Interviewed on L-Erbagha fost il-Ġimgħa on TVM, Muscat also gave his views on abortion, saying that while he is not in favour, he believes that ultimately it should be the mother, alone - not even mother and father - who should take a decision.
The magisterial inquiry on money laundering was concluded last month and the Attorney General turned down calls for the conclusions to be published. Schembri was subsequently arrested for almost 24 hours and released on police bail.
In his remarks, two days after he ended his parliamentary career, Muscat said he could have done better and opened his eyes wider on some matters, admitting, without going into specifics, that he was getting to know about certain things now.
He said he could not but resign last January, given the seriousness of the allegations connected to the Daphne Caruana Galizia case and how they involved his chief of staff, his own person of trust. He had to assume political responsibility.
But he stressed that Keith Schembri’s name was never mentioned to him by the police.
He said he would not be the one to judge whether Schembri had betrayed him and he was confident that justice would be done and the courts would decide whether the person who had been accused (in the Caruana Galizia case) or others, were guilty.
'I never received money'
Questioned about corruption, Muscat said he was the prime minister whose government moved legislation so that crimes of corruption would not be time-barred.
He said he based himself on the facts, and he never saw corruption.
He insisted he based his decision on the findings on inquiries. That was why he wanted to know the findings of the Schembri inquiry. Had the magistrate found corruption, or not? It was in the national interest to know. Personally, he said, he never received money from anyone.

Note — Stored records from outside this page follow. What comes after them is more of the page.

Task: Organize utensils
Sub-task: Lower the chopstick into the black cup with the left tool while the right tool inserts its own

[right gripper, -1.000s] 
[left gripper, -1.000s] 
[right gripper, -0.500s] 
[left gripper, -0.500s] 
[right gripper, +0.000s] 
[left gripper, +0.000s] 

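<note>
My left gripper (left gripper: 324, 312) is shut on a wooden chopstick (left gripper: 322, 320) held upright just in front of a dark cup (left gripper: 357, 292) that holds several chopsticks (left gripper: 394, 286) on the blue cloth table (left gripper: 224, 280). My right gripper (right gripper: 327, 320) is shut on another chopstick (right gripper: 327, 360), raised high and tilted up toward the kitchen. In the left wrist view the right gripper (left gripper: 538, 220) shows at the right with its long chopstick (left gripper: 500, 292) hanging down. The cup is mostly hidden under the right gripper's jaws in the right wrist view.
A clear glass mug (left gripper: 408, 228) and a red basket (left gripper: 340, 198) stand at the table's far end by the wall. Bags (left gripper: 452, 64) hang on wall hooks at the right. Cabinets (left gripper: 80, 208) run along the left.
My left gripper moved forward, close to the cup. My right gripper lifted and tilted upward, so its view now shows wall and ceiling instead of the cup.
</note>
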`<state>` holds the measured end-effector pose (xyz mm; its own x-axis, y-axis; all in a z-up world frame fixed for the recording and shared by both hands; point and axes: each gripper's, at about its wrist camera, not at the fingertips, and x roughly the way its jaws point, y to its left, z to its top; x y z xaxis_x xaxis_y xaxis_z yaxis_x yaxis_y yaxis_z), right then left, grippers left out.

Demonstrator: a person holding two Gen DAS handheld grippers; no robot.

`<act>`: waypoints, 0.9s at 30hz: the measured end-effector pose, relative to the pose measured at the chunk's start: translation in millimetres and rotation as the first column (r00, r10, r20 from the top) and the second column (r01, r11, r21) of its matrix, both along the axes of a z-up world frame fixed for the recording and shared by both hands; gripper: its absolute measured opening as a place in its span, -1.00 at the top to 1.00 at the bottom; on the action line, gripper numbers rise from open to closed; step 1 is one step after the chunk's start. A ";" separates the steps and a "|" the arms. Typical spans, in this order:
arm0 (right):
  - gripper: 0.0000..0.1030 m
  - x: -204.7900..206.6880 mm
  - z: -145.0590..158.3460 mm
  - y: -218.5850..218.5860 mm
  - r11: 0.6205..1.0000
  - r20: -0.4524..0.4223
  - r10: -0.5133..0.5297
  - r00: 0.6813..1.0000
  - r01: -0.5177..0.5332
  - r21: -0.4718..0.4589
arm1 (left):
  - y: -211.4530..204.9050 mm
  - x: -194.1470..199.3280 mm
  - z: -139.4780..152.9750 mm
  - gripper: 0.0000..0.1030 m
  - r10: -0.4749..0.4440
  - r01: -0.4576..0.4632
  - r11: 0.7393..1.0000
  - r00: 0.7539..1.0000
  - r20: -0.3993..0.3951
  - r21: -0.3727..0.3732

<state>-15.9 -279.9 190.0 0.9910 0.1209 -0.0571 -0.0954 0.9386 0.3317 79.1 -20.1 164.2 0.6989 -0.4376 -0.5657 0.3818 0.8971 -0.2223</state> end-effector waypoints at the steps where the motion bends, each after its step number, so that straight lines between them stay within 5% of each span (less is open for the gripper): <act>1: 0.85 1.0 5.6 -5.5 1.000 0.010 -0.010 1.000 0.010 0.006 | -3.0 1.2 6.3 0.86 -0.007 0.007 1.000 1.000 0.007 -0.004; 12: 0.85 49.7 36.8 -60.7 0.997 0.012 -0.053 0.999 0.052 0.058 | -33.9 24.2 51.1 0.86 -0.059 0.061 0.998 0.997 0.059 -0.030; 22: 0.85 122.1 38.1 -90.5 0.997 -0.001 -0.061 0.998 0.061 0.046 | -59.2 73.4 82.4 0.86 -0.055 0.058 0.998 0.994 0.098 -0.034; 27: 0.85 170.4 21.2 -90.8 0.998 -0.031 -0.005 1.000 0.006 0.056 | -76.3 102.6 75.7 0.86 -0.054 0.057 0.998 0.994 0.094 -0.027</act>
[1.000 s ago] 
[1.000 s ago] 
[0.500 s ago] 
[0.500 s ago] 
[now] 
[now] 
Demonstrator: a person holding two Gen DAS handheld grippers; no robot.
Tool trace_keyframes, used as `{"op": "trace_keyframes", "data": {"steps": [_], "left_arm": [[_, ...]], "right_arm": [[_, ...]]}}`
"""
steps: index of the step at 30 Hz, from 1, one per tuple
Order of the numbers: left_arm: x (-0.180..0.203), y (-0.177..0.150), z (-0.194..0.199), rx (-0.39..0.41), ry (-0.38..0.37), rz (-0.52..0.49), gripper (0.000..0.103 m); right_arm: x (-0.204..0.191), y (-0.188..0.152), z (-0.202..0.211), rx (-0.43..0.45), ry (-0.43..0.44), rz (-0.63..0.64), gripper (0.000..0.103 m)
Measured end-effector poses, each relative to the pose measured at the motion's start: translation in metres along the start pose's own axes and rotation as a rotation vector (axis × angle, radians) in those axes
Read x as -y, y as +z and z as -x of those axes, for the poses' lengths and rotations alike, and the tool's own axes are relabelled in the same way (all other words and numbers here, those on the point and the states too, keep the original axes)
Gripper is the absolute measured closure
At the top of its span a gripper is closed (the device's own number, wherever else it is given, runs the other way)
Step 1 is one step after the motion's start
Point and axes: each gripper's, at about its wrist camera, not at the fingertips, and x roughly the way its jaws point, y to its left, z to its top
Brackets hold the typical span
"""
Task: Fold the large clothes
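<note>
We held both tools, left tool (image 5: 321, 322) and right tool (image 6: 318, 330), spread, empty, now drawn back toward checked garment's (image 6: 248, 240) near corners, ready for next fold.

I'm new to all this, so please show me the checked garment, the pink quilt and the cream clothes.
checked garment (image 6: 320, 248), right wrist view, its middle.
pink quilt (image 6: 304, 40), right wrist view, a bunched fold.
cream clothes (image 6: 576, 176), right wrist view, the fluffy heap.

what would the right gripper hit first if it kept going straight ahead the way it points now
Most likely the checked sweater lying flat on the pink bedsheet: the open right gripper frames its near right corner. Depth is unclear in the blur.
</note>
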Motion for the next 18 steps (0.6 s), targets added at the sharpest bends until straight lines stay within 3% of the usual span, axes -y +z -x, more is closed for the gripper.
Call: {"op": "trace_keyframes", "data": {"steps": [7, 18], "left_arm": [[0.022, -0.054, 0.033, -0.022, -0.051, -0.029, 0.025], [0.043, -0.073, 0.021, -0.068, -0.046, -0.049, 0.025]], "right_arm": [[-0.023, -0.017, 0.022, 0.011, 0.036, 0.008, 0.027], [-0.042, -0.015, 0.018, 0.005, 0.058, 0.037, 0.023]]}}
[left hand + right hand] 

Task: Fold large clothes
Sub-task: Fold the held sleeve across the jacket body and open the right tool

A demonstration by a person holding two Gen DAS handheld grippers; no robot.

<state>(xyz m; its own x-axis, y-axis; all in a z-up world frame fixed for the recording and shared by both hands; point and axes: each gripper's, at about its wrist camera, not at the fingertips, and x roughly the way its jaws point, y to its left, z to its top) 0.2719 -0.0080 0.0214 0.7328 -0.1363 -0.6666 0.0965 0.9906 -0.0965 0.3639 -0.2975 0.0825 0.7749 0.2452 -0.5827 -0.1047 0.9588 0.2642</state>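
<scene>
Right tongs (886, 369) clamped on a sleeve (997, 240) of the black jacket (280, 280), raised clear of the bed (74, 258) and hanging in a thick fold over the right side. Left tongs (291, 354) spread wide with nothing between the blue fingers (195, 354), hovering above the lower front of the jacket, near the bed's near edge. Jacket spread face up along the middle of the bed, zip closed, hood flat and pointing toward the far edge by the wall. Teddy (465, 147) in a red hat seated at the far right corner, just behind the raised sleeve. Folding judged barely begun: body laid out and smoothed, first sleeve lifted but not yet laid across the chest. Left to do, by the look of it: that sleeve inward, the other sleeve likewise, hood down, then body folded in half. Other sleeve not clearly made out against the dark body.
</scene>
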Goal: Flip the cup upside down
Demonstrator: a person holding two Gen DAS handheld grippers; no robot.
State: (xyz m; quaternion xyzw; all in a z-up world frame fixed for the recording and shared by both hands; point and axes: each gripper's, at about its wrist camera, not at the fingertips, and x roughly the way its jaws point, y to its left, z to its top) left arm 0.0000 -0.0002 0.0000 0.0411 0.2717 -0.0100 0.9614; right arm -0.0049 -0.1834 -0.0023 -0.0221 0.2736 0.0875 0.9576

The former prime minister also pointed out that while he was often accused of abuse and political interference, following the conclusion of the Egrant inquiry which found that allegations against him and his family were false, the police had not proceeded against a particular person indicated by the then magistrate himself. And he, as prime minister, had not interfered to press for action.
Muscat reiterated he had "absolutely nothing to do" with the Caruana Galizia murder or claims that he protected anyone.
He admitted to having had chats with Yorgen Fenech, but said they were on light matters, such as food or football. He wasn’t worried about what could be revealed, he said.
Abortion: decisions should be taken by the mother, alone
Questioned about abortion, Muscat said this was an issue he gave a lot of thought to and there should be a discussion. He could not say he was in favour of abortion, but he believed it should be the mother's right to choose.
“This is not a black and white issue for me. This is an evolution of thought which could change and is not cast in stone,” he said. If one of his daughters, after turning 18, told him she was pregnant and did not want to keep the baby, he would want to respect her wishes. But to do so now would mean breaking the law.
Told that the rights of the baby were also involved, Muscat said this was why this was a conflicting issue. For him it should be the mother alone who should decide, not even involving the father.